I now shrivel in disdain at not only copious indulgence in alcohol. But even the thought of eating my hitherto favorite foods — falafel, shawarma, olives; note the commonality here is fat — has me recoiling in horror. I will promise to be the driest and cheapest guest at whatever barbecue parties I am in the future invited to.
Lest I never get an opportunity to say this again, please let me affirm my strong belief in the following: every single patient who goes through a cholecystectomy should meet with a dietitian as part of their standard post-operative care.
The outcome could be nothing more than knowing that if you develop problems that they are out there and these are likely to be their recommendations. But many patients wouldn’t be left feeling high and dry when — or rather if — things take a turn southward digestively.
Too often, the sum total of the dietary advice proferred is .. nothing .. or a bizarre insistence that you (the patient) will absolutely not develop any dietary issues. The sum total of my post-op care —minus a cursory meeting with the surgeon — was a one page handout that looked like it had been drafted some time in the 1970s and told you what to do in the days following your surgery.
Affirmation two: no doctor should (ever) make the generalization that every patient who has their gallbladder removed will have no digestive symptoms.
If for no better reason than that evidence-based medicine contradicts this position.
Prospective studies of patients show that 5-40% of patients who have their gallbladder removed go on to develop postcholecystectomy syndrome (PCS) which is a sometimes debilitating triad of misery whose constituent element include things like the aforementioned bloating, IBS, and general digestive distress.
Evidence-based medicine believes in the power of diet. Alternative practitioners often don’t return the favor.
Something that stood out to me from my conversation with Prof. Talley last week: gastroenterologists, and doctors generally, are very open to the idea that dietary changes can help realize significant clinical improvement for patients particularly when the issues are digestive in nature. Prof.
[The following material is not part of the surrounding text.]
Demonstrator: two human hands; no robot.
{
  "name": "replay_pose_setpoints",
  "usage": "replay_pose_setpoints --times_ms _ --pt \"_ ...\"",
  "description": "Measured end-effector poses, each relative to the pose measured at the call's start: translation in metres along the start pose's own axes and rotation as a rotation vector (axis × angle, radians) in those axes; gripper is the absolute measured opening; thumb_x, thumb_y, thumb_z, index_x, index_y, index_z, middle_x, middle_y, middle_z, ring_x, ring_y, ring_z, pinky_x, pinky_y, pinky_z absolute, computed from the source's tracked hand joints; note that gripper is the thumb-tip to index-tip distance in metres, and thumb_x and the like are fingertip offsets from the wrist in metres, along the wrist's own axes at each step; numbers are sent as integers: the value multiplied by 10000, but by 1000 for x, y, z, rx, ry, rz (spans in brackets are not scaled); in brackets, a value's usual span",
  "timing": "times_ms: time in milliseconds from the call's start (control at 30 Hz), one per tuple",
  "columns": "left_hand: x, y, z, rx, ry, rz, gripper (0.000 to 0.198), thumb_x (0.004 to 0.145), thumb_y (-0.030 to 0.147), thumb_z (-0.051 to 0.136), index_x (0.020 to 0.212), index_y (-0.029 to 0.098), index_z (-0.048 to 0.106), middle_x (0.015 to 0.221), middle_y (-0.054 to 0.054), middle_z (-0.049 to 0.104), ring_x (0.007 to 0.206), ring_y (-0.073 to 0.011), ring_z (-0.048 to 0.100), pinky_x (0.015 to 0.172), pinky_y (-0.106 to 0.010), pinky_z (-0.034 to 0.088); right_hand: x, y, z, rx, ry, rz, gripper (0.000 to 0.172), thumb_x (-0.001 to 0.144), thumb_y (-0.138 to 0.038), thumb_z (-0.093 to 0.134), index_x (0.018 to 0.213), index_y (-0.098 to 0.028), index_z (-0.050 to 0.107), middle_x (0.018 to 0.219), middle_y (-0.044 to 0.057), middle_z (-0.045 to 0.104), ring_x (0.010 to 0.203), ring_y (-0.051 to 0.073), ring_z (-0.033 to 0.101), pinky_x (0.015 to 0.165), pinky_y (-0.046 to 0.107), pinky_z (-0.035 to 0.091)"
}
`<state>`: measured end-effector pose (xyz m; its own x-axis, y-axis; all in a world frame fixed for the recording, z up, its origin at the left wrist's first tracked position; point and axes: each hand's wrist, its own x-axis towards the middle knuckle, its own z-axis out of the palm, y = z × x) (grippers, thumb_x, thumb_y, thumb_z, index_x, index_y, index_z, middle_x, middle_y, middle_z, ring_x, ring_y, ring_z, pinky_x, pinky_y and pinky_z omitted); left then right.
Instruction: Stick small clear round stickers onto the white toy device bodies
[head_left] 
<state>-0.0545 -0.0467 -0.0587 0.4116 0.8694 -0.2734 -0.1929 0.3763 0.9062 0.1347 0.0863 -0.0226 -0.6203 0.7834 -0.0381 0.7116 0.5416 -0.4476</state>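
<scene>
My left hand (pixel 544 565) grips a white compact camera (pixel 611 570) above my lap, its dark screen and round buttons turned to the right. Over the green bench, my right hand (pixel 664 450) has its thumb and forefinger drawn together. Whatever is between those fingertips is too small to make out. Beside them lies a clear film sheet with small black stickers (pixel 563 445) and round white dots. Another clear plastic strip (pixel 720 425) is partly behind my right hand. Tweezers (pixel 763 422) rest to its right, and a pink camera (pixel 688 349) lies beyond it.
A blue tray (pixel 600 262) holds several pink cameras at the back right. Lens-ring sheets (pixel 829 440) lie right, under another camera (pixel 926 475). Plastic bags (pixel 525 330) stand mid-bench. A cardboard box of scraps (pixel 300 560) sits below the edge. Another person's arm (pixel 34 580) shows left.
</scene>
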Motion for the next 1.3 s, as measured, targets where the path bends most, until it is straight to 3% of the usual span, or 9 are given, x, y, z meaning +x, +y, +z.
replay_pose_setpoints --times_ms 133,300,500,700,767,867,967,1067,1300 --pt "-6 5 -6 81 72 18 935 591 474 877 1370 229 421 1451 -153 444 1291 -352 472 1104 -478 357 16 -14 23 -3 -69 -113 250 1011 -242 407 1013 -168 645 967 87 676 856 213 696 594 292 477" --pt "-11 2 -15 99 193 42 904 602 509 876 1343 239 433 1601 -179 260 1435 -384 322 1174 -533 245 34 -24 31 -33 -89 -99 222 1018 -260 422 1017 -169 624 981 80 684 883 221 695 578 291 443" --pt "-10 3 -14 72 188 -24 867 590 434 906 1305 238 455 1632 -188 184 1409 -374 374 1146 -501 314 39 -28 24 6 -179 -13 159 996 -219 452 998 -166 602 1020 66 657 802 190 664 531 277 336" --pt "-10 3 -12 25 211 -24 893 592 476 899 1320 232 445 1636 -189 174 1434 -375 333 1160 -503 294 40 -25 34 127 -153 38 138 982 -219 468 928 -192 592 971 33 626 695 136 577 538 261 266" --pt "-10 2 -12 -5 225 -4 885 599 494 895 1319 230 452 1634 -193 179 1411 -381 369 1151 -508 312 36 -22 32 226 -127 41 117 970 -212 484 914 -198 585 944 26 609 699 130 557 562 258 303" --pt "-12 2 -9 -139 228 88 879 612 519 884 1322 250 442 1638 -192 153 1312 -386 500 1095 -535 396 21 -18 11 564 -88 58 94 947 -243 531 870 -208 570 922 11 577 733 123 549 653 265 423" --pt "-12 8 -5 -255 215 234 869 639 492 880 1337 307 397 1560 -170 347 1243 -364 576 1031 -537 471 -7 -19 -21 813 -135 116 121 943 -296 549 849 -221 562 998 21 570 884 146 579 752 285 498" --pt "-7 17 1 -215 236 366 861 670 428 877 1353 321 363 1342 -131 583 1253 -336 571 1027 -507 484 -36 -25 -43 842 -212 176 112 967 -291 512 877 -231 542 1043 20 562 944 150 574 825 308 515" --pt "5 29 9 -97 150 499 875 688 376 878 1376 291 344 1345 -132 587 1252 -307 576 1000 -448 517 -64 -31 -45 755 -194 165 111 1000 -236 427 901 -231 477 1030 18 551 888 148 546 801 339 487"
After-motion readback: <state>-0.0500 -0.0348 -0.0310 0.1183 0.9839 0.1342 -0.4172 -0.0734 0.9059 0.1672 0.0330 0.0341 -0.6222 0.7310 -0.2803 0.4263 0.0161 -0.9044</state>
Talley asserted that he sends all his functional dyspepsia patients to a dietitian for evaluation and dietary modification.
Here, I can’t help but notice, and point out, a stark inequality between doctors and the ranks of the anti-medicine crusaders for whom I generally have very little time.
Those who seem to make it their life’s work to rail against “conventional” medicine seem to start from the flawed promise that doctors are against all remedies—such as supplements or herbal concoctions—that don’t involve administering either pharmaceutical drugs or surgeries.
They tend to then cite this as evidence to support various “big pharma” conspiracy theories asserting that doctors, and the drug companies, are forever bound to one another in bed.
This is not the case.
Evidence-based medicine supports any medicinal intervention for which there is an evidentiary basis.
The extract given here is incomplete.